EKOYEŞİL TEKNOLOJİ VE İKLİM

Küresel ısınmayla birlikte atmosferde daha çok ısı olunca, daha fazla buharlaşma olur ve buda tüm fırtına ve kasırgalara sebep olur. Daha çok su buharı ve  daha sıcak deniz sıcaklıkları çoktan beri şiddetli kasırgalara sebep olmaya başladı..Bu insanlık için kötü bir haber. Fırtına avcıları, fırtınaların nasıl oluştuğunu ve nasıl büyüdüğünü ve nasıl söndüklerini araştırırlar. İklim bilim adamları için, daha sıcak havanın ve daha sıcak suyun bir kasırganın gücüne nasıl katkıda bulunduğunu anlamak oldukça önemli. Bu araştırmalardaki en gelişmiş teknolojileri kullanırlar. En hızlı tarayıcı olarak da DOW denilen bir araç kullanılır. Bu araç etraftaki bulutların en ufak hareketlerini üç boyutlu olarak gösterir, on binlerce kat fazla ayrıntıyı gösterir. Bu fırtınaların ve nasıl zarar verdikleri hakkında önceden daha iyi tahminler yapmalarını sağlar. DOW adındaki aracın radar sistemi yağmurdan, tozdan ve atmosferdeki diğer maddelerden yansıyan radyo dalgalarını emer. Araç sahip olduğu hassas donanımlar sayesinde ne kadar hızlı olduklarını da gösteriyor. Bu aracı tasarlayan iklim bilimci aracını fırtınaların içine sürdüğü yılların tecrübesini kullanarak en ince ayrıntıyı düşünüp tasarlıyor. Bu araçlarla yapılan araştırmalar ve gözlemler, küresel ısınmayla ilgili bazı önemli ve can sıkıcı bilgiler elde etmelerini sağladı. Yapılan tahminler şiddetli fırtınalarda bir artış olacağını gösterdi.

EXTREME WEATHER

         DOW adındaki araç yaklaşan kasırgaları gözlemlemek için kullanılıyor. Eldeki veriler atmosfer bilimciler için paha biçilmez şeyleri ispatladı. Gözlemlerden öğrenilenlerle bilim adamları modeller üretiyor, geliştiriyor ve sonunda öngörülerini ilerletiyorlar. İspatlanması gereken en önemli şey bilim adamlarına göre kasırgaların daha sıcak denizlerden ve okyanuslardan nasıl etkileneceğini bulabilmek.

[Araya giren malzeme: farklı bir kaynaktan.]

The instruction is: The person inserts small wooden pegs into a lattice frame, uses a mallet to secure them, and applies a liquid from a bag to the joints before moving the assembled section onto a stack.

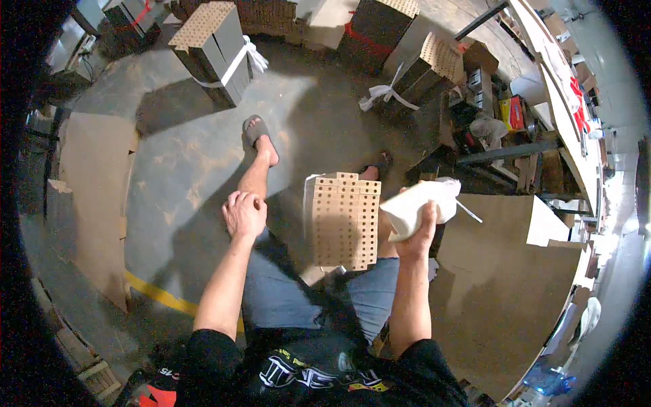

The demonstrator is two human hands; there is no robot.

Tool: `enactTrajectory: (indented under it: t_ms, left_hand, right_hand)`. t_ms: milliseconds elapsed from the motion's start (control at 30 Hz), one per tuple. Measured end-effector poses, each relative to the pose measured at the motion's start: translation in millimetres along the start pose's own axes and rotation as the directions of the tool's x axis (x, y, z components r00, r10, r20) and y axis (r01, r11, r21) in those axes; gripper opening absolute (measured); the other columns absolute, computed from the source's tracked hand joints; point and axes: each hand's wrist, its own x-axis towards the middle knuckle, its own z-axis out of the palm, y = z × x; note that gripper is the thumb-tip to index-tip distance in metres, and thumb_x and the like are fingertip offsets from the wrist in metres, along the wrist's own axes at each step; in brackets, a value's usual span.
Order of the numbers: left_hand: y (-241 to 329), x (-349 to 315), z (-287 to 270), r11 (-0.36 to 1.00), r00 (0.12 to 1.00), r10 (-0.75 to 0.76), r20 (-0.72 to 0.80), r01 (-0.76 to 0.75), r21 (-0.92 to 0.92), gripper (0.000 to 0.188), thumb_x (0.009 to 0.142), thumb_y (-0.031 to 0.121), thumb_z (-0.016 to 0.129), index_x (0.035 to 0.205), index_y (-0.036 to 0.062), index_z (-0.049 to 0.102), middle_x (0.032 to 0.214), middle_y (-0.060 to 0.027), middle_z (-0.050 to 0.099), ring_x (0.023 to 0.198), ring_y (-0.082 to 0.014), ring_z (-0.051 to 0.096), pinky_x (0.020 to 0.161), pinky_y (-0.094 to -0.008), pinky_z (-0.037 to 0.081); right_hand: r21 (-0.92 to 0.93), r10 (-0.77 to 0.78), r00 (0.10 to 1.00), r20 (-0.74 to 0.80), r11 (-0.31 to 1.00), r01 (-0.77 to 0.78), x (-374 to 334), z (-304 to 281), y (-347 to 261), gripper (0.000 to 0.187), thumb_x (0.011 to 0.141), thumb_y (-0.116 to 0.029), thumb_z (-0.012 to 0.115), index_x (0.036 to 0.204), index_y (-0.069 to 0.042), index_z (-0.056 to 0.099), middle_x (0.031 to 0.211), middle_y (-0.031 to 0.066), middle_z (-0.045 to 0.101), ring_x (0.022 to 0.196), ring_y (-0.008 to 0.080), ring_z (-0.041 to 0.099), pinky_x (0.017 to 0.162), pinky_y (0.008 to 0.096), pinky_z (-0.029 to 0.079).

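My left hand (245,214) rests on my bare left knee, holding nothing, its fingers draped over the top. My right hand (417,234) is closed around a white object (415,207), smooth and rounded at its near end. A crinkled, clear part and a thin white stick show at its far end; its exact kind is unclear. Between my knees stands a stack of tan cardboard pieces (344,224) with rows of round holes along the top. A white band (308,203) shows at the stack's left side. Neither hand touches the stack.
Tied stacks of grey and tan board (215,51) stand ahead on the floor, another (424,71) further right. A large brown sheet (502,285) lies at my right, beside a cluttered metal-framed bench (512,159). Brown board (91,203) lies left, near a yellow floor line (163,296).
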Motion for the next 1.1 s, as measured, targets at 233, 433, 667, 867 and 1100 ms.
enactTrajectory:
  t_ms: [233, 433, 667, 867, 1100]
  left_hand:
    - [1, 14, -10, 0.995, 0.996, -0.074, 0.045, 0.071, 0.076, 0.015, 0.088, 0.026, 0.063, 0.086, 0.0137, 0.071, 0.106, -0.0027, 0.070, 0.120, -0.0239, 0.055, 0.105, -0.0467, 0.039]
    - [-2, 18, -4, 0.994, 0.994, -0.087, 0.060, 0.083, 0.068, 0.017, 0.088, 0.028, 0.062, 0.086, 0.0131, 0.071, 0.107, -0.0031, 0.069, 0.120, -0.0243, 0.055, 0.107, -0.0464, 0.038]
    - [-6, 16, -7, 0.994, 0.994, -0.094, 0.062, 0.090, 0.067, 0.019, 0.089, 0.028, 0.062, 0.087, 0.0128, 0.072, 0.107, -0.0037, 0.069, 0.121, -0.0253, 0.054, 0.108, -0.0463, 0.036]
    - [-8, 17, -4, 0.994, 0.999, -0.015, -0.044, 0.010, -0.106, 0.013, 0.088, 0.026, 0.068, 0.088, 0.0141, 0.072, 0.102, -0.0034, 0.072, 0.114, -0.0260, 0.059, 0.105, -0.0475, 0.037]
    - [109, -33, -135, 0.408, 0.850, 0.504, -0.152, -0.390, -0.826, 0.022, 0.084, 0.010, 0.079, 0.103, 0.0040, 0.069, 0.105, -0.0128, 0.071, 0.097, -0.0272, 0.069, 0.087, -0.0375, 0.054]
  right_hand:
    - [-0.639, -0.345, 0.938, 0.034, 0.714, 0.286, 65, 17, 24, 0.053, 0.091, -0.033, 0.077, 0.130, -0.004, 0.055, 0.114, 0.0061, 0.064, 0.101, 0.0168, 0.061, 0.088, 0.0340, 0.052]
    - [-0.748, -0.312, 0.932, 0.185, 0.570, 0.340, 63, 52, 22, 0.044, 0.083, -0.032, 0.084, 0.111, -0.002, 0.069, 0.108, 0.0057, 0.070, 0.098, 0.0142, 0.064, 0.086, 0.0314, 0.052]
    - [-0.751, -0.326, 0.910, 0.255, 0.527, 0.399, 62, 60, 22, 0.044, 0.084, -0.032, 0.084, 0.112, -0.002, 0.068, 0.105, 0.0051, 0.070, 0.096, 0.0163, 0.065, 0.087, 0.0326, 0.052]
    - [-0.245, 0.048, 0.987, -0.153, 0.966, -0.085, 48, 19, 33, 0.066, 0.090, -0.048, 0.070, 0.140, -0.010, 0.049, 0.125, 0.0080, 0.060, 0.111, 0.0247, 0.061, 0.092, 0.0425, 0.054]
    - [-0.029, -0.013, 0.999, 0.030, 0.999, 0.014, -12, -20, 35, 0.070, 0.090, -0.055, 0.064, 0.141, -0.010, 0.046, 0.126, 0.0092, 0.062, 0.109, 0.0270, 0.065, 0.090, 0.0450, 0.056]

        Bilimadamlarının beklentisi ısı okyanusa gittiği zaman daha büyük, daha şiddetli kasırgalara yol açması şeklinde. Fakat daha büyük bir kasırga okyanustan daha büyük bir enerji alır, bu nedenle kasırga sayısında artış olmayabilir. Kesin olarak söyledikleri şiddetli fırtınaların sayısında artış olacağıdır.

       Bazı bilim adamları hızlandırılmış uydu görüntüsünde görülen (2005 teki)  kasırga mevsiminin olabileceklerin bir örneği olduğunu söylüyorlar. İncelemeler deniz sıcaklıklarının rekor seviyelerde olduğunu ve bu sıcaklıkların yarısının küresel ısınmadan kaynaklandığını gösteriyor araştırmacılara. Bu bizleri hareketli ve zor günlerin beklediğinin işareti olabilir. Fakat bazı bilim adamları olaylara farklı yaklaşıyor. B u yaşananların atlas okyanusunun ve üzerimizdeki atmosferin titreşimleri sonucu olduğunu ve 25 ile 40 yıl süreceğini düşünüyorlar.

      Bilim adamlarından bazıları küresel ısınmanın ne kadar etkili olabileceğini merak ediyorlar. Kasırgarın küresel ısınmadan ne miktarda etkileneceği önemlidir. Gerçek şu ki günümüzde küresel ısınmadan dolayı kasırgalar öncekilerden daha güçlü ve bu % 1 oranında. Deniz seviyelerinin yükselmesiyle oluşan çok az güçlü fırtınalar bile insanların hayatlarını felç etmeye yeterli. Bu yüzden insanları korumak için tahminciler çok hassas tahminler yapmalı.

    Kasırgaların okyanusların yüzeyiyle nasıl etkileştiklerini, kasırgaların minimum seviyelerini bilmeden, kasırgaların nasıl kuvvetlendiklerini ve zayıfladıkları bilinemez. Bu yüzden öngörüler birkaç günlük bir tahminden başka bir şey olamaz.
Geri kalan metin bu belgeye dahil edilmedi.